__What you need to do__.
The listing, minus its pictures, is to be given again exactly.

__Material provided__.
BEGIN
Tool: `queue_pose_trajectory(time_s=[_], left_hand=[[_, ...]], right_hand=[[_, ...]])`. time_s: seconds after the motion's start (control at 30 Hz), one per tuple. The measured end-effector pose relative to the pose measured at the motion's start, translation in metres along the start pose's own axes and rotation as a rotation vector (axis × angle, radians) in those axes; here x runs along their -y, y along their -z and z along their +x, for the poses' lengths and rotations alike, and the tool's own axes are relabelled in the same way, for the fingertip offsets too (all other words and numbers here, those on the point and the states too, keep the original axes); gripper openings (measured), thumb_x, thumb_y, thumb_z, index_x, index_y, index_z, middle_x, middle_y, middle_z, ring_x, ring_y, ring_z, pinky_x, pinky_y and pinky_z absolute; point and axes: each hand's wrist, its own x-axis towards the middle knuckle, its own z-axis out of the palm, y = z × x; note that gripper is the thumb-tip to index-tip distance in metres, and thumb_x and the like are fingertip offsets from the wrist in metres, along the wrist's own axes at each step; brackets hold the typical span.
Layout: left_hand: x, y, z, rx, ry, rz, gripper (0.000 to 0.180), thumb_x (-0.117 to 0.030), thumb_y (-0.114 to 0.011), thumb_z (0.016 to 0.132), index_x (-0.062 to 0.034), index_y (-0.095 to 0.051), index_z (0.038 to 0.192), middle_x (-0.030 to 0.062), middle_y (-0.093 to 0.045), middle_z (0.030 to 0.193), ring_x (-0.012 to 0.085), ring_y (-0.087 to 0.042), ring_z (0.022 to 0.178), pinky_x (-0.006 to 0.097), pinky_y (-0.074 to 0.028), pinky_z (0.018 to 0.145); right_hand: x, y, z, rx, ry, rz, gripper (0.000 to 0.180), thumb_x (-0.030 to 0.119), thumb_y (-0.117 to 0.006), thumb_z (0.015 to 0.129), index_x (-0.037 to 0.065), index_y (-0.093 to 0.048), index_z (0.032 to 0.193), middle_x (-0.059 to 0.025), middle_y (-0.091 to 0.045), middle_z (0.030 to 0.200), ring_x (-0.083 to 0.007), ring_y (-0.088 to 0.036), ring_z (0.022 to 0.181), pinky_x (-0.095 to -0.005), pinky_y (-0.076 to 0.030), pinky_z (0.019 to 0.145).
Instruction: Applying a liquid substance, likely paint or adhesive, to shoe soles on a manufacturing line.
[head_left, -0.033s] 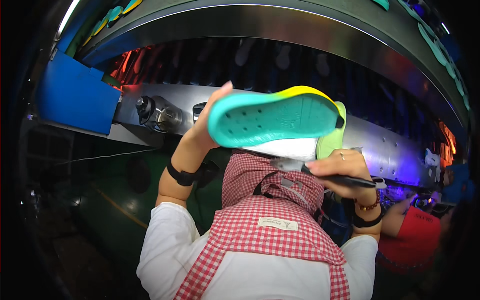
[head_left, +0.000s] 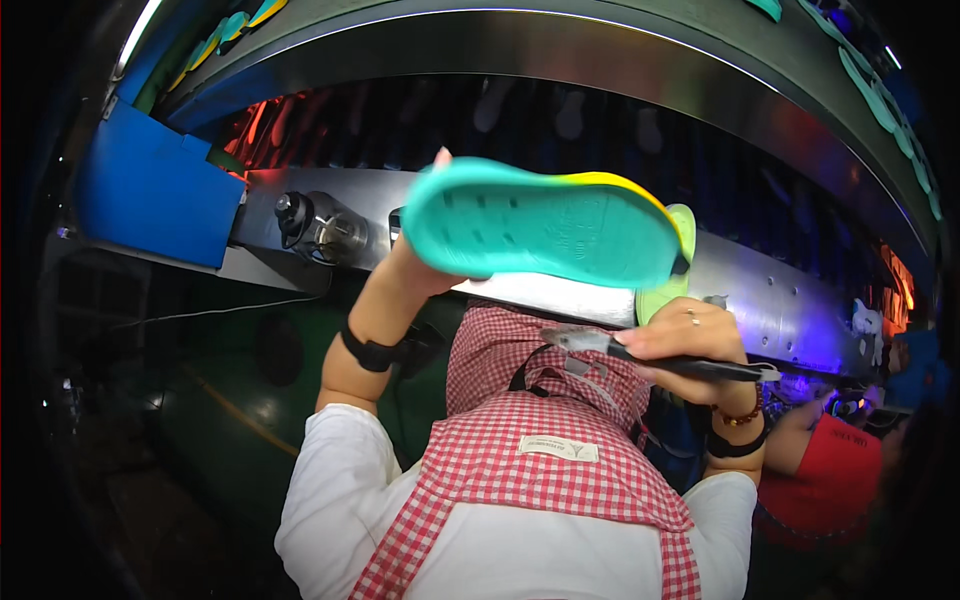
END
__Task output__.
Tool: `queue_pose_trajectory(time_s=[_], left_hand=[[_, ...]], right_hand=[[_, ...]])`. time_s: seconds after the motion's start (control at 30 Hz), one per tuple. The measured end-effector pose relative to the pose measured at the motion's start, translation in metres along the start pose's own axes and rotation as a rotation vector (axis × angle, radians) in those axes; here x runs along their -y, y along their -z and z along their +x, for the poses' lengths and rotations alike, and the tool's own axes are relabelled in the same way, for the fingertip offsets too (all other words and numbers here, those on the point and the states too, keep the original axes); gripper openings (measured), thumb_x, thumb_y, thumb_z, index_x, index_y, index_z, middle_x, middle_y, middle_z, ring_x, ring_y, ring_z, pinky_x, pinky_y and pinky_z absolute; point and axes: each hand's wrist, its own x-axis towards the middle knuckle, its own z-axis out of the palm, y = z × x; note that gripper is the thumb-tip to index-tip distance in metres, and thumb_x and the like are fingertip offsets from the wrist in metres, along the wrist's own axes at each step; brackets hold the typical span.
Layout: left_hand: x, y, z, rx, ry, rz, gripper (0.000 to 0.180), thumb_x (-0.117 to 0.030), thumb_y (-0.114 to 0.011), thumb_z (0.016 to 0.132), index_x (-0.062 to 0.034), index_y (-0.095 to 0.051), index_z (0.038 to 0.192), middle_x (-0.030 to 0.062), middle_y (-0.093 to 0.045), middle_z (0.030 to 0.193), ring_x (-0.012 to 0.085), ring_y (-0.087 to 0.042), ring_z (0.022 to 0.178), pinky_x (-0.006 to 0.097), pinky_y (-0.074 to 0.028), pinky_z (0.018 to 0.145); right_hand: x, y, z, rx, ry, rz, gripper (0.000 to 0.180), thumb_x (-0.030 to 0.119), thumb_y (-0.117 to 0.006), thumb_z (0.015 to 0.129), index_x (-0.037 to 0.065), index_y (-0.093 to 0.048), index_z (0.032 to 0.193), middle_x (-0.059 to 0.025), middle_y (-0.091 to 0.045), middle_z (0.030 to 0.200), ring_x (-0.083 to 0.007), ring_y (-0.088 to 0.036), ring_z (0.022 to 0.181), pinky_x (-0.095 to -0.005), pinky_y (-0.076 to 0.030), pinky_z (0.019 to 0.145).
Instruction: Applying a liquid substance, likely paint or adhesive, to shoe soles on a manufacturing line.
[head_left, -0.033s] 
[head_left, +0.000s] 

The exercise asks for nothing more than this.